Would you retype exactly the lines below, starting with the one that has "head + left" and going on through the one that has "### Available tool", with no pictures and nothing else?

┌──

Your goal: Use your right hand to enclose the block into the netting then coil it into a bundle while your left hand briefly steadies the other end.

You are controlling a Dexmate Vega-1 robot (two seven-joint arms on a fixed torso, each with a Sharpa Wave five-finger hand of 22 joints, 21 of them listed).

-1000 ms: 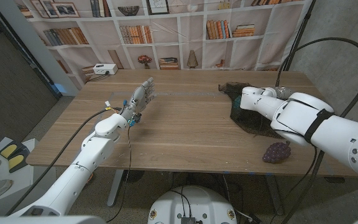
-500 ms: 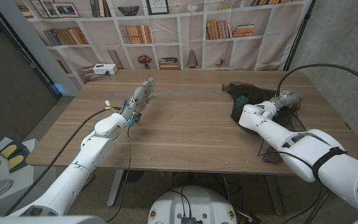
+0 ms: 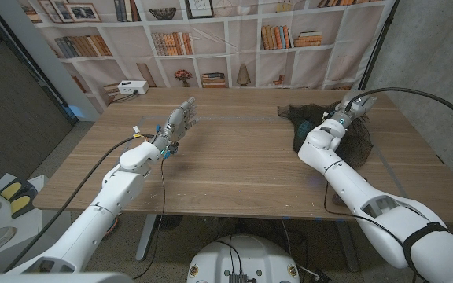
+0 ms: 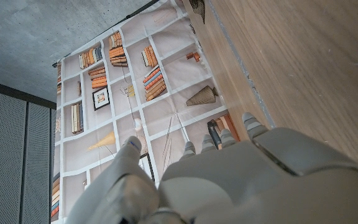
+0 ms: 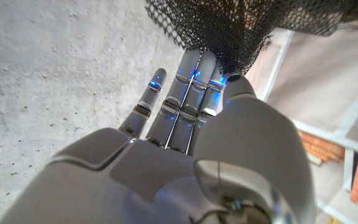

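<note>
Black mesh hangs from your right hand's fingers (image 5: 194, 81): the netting (image 3: 344, 134) is pinched at their tips, between the thumb and the fingers beside it, and bunches into a dark, loosely woven bundle right there. From the head view the same netting is lifted over the wooden table (image 3: 234, 157), draping down from your right hand (image 3: 351, 108) as a ragged, see-through sheet whose lower edge trails back to the tabletop. A teal block (image 3: 302, 126) shows through the mesh at the netting's left edge, low against the table; whether it sits fully inside the mesh, you cannot tell. Your right arm reaches to the netting from the near right corner of the table.

Your left hand (image 3: 177, 124) is well apart from the netting, far to its left over the table. Its fingers (image 4: 249, 124) are extended, close together and slightly curled, holding nothing and touching nothing. The hand stands upright with its fingertips pointing toward the bookshelf backdrop (image 3: 211, 47) beyond the table's far edge.
</note>
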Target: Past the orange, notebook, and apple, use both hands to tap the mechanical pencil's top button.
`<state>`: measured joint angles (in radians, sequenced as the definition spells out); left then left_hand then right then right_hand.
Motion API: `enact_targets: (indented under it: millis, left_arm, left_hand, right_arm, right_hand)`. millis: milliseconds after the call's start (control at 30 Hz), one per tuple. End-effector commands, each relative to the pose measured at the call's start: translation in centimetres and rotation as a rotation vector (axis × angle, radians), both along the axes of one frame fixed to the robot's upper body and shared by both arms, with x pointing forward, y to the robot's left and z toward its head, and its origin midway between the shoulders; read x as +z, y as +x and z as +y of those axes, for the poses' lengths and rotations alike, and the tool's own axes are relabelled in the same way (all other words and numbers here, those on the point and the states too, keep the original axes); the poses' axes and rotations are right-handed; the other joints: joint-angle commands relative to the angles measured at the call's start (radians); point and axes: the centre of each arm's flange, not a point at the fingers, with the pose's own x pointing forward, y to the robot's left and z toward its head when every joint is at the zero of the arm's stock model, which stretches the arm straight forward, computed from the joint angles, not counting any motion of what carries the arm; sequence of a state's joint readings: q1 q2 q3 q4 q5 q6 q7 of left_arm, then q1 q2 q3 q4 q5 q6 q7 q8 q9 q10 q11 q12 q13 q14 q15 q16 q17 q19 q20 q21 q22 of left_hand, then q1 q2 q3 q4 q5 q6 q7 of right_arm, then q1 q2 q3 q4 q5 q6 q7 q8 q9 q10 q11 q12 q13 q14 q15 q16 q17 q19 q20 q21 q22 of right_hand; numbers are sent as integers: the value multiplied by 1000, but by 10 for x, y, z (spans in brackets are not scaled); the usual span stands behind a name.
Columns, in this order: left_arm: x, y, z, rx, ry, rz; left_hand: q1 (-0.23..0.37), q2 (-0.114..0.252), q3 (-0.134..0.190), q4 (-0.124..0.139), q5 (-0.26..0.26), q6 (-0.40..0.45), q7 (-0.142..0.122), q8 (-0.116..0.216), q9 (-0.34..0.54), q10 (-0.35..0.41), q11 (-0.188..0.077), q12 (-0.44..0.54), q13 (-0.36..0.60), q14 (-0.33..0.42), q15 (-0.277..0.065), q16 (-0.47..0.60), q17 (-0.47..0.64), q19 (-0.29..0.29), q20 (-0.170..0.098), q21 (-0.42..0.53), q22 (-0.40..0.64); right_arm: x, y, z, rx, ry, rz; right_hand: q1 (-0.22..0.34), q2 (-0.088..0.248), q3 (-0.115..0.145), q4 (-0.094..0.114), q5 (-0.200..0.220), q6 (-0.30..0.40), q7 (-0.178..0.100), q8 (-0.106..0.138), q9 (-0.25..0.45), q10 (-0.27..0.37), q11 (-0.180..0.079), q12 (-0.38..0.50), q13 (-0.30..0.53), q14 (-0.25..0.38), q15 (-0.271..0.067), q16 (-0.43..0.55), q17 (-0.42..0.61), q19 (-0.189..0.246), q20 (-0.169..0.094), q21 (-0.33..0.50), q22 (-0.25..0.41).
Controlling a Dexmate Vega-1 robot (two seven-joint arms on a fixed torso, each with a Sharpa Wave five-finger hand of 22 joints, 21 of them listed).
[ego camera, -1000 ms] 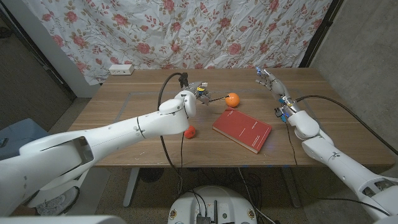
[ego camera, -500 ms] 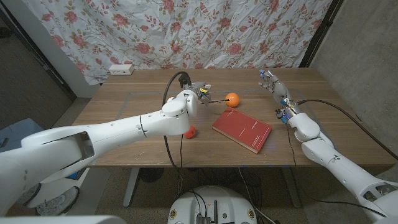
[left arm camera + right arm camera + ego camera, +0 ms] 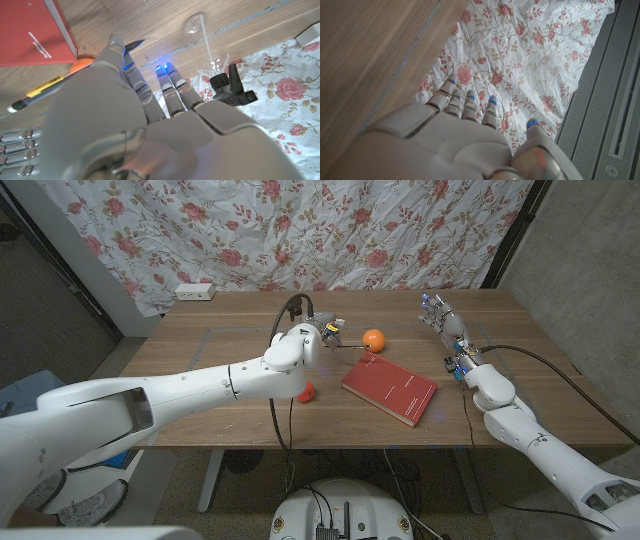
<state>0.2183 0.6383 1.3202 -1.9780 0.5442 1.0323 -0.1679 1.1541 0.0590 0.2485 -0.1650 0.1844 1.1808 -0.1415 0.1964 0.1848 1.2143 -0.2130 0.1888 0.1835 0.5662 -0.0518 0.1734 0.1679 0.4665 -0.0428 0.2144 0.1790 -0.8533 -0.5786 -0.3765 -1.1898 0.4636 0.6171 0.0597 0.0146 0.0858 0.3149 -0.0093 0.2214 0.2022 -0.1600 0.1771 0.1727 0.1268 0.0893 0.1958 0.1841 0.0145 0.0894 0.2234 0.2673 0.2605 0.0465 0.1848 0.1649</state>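
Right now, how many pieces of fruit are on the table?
2. The orange sits beyond the red notebook; the apple is half hidden beside the left forearm. Others could be hidden under that arm.

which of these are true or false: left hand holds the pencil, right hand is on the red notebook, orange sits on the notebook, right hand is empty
1. The robot's left hand holds the yellow mechanical pencil. True.
2. The right hand rests on the red hardcover notebook. False: it is raised near the table's far right, apart from the notebook.
3. The round orange sits on the notebook. False: it lies on the wooden table beyond the notebook.
4. The right hand holds nothing. True: its fingers are spread.
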Motion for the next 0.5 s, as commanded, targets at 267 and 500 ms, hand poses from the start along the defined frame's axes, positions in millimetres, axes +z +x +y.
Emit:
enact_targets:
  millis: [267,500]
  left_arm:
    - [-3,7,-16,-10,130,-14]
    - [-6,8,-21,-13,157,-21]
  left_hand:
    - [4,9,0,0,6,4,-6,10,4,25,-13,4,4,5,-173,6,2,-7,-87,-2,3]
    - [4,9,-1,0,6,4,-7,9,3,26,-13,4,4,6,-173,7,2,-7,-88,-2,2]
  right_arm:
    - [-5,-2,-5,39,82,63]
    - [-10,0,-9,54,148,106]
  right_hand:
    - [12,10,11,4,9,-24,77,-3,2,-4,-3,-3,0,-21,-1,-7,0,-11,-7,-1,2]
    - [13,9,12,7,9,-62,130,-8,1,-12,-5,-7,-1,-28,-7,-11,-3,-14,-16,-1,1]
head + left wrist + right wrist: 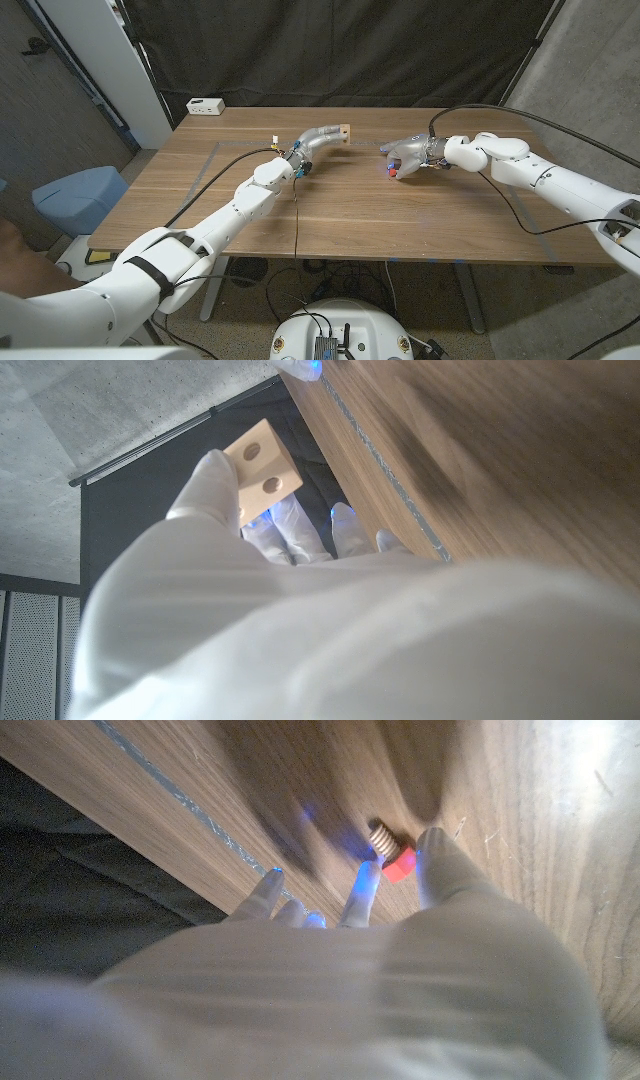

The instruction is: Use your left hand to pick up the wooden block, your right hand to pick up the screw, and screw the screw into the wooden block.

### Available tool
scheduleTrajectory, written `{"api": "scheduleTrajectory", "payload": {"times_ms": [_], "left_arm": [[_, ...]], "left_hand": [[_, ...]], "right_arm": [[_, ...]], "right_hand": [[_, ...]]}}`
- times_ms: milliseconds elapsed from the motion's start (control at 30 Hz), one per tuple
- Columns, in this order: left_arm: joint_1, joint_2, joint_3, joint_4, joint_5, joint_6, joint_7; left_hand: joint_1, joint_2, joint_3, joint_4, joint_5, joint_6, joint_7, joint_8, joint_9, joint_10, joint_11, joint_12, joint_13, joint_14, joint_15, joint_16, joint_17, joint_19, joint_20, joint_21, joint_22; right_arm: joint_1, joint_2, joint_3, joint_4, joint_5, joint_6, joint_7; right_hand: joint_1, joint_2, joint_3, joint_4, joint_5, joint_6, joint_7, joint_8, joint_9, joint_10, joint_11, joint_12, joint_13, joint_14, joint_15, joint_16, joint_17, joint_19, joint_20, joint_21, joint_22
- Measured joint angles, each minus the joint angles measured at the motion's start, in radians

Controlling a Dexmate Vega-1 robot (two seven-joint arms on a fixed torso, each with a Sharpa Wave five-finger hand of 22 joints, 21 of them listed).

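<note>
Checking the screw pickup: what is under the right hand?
Under the right hand lies the screw, red head and threaded shaft, on the table, between its fingers. Whether they grip it is hidden.

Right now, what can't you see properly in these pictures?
- Head view: the screw is tiny, mostly hidden by the right hand.
- Right wrist view: blur hides whether the fingers really pinch the screw.
- Left wrist view: the left hand covers the wooden block's lower part.
- Head view: the white box is too small to identify.
</note>
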Motion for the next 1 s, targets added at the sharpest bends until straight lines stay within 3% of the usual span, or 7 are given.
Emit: {"api": "scheduleTrajectory", "payload": {"times_ms": [1000], "left_arm": [[-0.029,-0.023,0.004,0.061,-0.002,-0.011,-0.017]], "left_hand": [[-0.01,0.009,-0.005,0.003,0.006,0.0,0.0,0.0,-0.001,0.009,0.002,-0.007,0.006,0.0,0.0,0.004,0.0,0.0,0.0,0.0,0.0]], "right_arm": [[0.018,0.015,-0.021,0.035,-0.002,0.009,-0.018]], "right_hand": [[0.016,0.005,0.011,-0.003,0.0,0.059,-0.002,0.07,0.043,0.019,-0.013,0.0,0.0,0.011,0.0,0.006,0.005,0.016,-0.005,0.0,0.0]]}}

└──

• [Answer area]:
head + left wrist + right wrist: 

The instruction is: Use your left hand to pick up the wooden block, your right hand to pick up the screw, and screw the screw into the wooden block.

### Available tool

The answer, as written, is complete.